(Source data)
========
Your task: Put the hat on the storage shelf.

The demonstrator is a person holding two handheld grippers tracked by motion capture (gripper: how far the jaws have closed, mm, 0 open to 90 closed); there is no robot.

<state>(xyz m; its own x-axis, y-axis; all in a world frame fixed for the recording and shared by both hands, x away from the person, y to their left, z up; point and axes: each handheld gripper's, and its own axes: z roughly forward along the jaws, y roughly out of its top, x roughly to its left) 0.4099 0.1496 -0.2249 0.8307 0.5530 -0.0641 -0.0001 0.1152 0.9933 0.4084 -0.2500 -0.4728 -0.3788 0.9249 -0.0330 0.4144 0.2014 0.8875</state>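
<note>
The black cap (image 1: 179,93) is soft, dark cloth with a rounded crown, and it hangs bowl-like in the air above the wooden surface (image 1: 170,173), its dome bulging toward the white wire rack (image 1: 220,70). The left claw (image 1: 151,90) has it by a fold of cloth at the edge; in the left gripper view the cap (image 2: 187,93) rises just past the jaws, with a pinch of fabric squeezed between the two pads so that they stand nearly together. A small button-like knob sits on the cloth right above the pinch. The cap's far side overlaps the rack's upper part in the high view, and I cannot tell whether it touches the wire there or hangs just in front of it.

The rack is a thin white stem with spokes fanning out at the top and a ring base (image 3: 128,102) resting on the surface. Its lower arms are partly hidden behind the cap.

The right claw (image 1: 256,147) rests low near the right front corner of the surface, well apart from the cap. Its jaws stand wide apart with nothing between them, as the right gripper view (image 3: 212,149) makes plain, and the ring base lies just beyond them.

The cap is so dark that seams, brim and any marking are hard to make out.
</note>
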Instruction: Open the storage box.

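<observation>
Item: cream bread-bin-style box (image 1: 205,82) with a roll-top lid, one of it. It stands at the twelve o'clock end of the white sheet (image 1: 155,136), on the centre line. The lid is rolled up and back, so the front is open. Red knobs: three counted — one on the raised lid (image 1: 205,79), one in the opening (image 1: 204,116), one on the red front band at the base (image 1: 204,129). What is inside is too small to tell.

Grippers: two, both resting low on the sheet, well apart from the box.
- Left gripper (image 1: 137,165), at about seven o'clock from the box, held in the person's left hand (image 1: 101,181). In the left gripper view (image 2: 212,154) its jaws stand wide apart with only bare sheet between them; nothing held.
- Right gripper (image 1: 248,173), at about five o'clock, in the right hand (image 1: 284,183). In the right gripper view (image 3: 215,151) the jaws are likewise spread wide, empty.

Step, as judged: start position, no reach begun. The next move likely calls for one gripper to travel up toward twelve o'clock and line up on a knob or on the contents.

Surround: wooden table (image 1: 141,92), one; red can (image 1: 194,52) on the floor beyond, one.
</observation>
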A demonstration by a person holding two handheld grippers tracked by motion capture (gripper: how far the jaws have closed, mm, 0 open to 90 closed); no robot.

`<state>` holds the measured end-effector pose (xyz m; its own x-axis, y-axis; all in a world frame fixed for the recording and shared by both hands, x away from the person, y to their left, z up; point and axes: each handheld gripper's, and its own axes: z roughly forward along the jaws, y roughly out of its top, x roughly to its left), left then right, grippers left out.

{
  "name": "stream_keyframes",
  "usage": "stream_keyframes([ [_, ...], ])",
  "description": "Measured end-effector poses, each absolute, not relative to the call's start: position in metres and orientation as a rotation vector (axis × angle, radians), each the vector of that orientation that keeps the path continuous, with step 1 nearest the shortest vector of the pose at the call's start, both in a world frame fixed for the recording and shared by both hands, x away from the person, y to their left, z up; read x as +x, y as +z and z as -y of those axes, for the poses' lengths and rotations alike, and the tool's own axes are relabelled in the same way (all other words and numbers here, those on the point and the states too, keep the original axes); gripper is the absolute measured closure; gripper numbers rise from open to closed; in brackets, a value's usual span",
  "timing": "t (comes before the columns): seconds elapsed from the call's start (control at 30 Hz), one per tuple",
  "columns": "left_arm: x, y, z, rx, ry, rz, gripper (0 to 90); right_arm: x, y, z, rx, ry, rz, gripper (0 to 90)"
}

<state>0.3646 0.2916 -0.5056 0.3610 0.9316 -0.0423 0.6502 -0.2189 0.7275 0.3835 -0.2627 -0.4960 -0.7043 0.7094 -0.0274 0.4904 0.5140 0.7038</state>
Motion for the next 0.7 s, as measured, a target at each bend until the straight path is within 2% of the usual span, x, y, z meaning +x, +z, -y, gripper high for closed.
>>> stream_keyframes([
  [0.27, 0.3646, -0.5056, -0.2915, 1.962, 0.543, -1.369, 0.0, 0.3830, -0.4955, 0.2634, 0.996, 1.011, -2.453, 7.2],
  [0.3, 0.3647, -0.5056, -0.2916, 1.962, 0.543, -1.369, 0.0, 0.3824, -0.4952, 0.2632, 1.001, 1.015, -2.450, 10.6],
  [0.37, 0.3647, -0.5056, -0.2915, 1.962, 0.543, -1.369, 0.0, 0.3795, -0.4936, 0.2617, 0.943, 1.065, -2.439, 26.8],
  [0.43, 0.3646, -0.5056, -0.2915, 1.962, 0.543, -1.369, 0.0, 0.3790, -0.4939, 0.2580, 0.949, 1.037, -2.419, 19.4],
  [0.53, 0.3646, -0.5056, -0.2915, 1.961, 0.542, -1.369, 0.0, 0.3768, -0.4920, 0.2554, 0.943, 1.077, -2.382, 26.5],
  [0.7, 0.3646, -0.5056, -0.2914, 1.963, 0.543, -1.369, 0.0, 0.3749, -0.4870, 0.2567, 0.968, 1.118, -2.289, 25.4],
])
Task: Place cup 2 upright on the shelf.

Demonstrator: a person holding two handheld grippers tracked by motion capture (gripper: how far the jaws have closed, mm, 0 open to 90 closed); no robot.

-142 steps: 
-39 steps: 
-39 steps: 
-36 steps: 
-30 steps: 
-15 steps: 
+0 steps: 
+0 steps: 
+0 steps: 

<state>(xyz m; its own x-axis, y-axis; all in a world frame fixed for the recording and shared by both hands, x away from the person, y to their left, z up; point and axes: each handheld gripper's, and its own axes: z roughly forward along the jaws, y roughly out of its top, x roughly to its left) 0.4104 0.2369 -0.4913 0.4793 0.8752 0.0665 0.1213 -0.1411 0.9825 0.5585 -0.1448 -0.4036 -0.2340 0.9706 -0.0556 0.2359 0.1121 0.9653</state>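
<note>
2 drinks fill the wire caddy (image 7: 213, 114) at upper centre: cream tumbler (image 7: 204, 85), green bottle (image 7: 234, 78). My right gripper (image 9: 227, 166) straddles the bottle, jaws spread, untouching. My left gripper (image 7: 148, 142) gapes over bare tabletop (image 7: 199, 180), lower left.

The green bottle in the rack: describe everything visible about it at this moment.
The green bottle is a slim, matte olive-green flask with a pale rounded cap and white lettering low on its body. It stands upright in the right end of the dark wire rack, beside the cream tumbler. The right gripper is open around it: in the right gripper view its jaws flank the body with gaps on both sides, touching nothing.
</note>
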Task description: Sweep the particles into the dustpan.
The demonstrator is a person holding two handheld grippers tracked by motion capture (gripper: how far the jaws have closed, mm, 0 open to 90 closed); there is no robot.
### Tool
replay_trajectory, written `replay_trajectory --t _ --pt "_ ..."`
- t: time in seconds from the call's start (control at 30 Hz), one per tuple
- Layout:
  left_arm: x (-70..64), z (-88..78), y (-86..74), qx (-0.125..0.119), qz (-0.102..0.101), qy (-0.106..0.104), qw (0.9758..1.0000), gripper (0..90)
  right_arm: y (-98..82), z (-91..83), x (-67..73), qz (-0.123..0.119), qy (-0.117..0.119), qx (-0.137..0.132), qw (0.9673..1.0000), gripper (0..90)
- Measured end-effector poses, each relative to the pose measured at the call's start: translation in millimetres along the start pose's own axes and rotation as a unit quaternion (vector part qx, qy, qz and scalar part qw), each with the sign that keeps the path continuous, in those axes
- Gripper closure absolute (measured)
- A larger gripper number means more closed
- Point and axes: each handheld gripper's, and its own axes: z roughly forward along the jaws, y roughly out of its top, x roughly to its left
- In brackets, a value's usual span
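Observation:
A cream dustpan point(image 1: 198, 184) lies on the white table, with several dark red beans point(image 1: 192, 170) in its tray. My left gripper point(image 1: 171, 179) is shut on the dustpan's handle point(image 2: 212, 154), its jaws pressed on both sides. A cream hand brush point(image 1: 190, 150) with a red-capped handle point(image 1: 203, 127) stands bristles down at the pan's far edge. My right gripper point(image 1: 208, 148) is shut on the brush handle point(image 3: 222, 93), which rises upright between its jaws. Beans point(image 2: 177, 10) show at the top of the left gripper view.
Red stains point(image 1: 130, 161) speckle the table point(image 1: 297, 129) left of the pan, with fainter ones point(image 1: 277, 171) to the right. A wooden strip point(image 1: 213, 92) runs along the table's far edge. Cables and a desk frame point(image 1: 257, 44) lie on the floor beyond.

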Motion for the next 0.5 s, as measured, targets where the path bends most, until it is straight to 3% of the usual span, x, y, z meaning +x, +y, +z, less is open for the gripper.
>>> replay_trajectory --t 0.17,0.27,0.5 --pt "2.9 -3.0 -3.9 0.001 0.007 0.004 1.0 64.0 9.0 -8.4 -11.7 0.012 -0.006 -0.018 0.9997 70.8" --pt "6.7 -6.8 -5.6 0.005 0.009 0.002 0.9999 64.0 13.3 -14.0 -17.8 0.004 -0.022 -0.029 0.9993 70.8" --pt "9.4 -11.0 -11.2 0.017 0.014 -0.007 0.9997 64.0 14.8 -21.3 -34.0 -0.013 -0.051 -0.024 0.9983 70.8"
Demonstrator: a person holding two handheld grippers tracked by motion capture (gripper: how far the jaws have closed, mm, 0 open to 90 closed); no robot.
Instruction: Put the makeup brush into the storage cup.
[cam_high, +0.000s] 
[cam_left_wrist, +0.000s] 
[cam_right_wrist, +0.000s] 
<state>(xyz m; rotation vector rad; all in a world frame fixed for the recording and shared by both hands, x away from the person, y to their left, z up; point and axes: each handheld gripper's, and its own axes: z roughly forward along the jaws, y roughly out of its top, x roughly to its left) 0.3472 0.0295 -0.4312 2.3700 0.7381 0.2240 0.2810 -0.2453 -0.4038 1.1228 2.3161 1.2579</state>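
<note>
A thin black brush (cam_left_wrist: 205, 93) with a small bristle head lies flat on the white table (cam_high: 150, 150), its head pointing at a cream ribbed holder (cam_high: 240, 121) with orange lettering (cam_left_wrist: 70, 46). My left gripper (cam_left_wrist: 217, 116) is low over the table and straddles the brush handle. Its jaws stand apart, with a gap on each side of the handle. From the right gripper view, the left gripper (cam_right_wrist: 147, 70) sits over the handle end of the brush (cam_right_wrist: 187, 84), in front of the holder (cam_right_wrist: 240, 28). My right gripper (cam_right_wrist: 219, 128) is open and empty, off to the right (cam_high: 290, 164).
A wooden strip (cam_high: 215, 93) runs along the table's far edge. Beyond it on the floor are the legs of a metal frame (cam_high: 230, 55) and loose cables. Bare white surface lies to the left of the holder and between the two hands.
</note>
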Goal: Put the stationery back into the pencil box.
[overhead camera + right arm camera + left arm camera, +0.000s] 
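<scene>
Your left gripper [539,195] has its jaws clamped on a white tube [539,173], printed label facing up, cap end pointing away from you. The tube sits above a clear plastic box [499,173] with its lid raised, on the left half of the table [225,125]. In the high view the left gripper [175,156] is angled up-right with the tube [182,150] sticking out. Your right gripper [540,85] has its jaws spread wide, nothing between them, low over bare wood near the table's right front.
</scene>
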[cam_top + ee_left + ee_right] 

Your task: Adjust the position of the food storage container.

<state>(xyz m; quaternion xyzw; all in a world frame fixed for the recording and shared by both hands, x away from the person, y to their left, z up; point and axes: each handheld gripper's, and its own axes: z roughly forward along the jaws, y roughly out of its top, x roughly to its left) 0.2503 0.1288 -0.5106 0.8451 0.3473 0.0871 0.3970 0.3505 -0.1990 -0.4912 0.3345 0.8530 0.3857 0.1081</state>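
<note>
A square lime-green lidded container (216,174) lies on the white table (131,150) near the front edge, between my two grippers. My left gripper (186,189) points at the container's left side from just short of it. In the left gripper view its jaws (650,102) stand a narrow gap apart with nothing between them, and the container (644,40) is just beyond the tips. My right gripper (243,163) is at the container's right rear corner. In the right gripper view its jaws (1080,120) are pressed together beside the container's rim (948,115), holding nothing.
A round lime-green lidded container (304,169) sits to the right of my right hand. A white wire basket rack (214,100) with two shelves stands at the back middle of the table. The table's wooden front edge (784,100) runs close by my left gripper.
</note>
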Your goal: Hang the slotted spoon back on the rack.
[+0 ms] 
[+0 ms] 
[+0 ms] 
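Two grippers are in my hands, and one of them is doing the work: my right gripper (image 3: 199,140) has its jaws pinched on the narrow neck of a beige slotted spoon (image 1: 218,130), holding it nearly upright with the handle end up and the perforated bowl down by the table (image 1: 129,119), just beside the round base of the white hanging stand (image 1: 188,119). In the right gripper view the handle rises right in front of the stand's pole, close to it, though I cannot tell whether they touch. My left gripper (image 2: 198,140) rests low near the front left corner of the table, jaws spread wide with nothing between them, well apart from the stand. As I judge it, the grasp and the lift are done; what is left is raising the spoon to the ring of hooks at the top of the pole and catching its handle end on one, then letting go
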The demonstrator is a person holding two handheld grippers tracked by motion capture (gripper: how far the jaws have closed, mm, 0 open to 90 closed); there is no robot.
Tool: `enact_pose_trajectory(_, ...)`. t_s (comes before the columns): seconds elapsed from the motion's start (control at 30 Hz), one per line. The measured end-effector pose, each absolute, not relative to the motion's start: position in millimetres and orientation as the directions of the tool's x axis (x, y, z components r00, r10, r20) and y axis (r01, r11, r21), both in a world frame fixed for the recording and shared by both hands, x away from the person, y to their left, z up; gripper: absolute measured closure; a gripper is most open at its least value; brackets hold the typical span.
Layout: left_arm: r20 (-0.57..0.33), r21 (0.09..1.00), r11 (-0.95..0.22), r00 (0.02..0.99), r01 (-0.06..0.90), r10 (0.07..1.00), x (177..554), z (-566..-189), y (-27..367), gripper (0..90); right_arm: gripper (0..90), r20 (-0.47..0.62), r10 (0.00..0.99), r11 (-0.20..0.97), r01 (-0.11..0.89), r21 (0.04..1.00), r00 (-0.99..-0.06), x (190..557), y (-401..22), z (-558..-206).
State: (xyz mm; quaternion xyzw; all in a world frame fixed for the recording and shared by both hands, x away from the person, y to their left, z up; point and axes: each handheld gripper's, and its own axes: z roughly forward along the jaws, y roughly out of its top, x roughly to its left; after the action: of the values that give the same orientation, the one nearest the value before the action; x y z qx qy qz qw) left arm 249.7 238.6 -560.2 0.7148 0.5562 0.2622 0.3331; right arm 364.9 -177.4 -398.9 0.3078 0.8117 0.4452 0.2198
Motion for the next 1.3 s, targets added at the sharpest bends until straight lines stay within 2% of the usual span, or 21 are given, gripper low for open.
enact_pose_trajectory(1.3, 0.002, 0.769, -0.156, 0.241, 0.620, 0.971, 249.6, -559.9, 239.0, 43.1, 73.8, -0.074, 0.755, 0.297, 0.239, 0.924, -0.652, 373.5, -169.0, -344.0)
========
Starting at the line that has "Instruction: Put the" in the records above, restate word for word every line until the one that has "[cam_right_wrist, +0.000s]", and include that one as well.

**Answer area**.
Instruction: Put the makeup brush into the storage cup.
[cam_high, +0.000s] 
[cam_left_wrist, +0.000s] 
[cam_right_wrist, +0.000s] 

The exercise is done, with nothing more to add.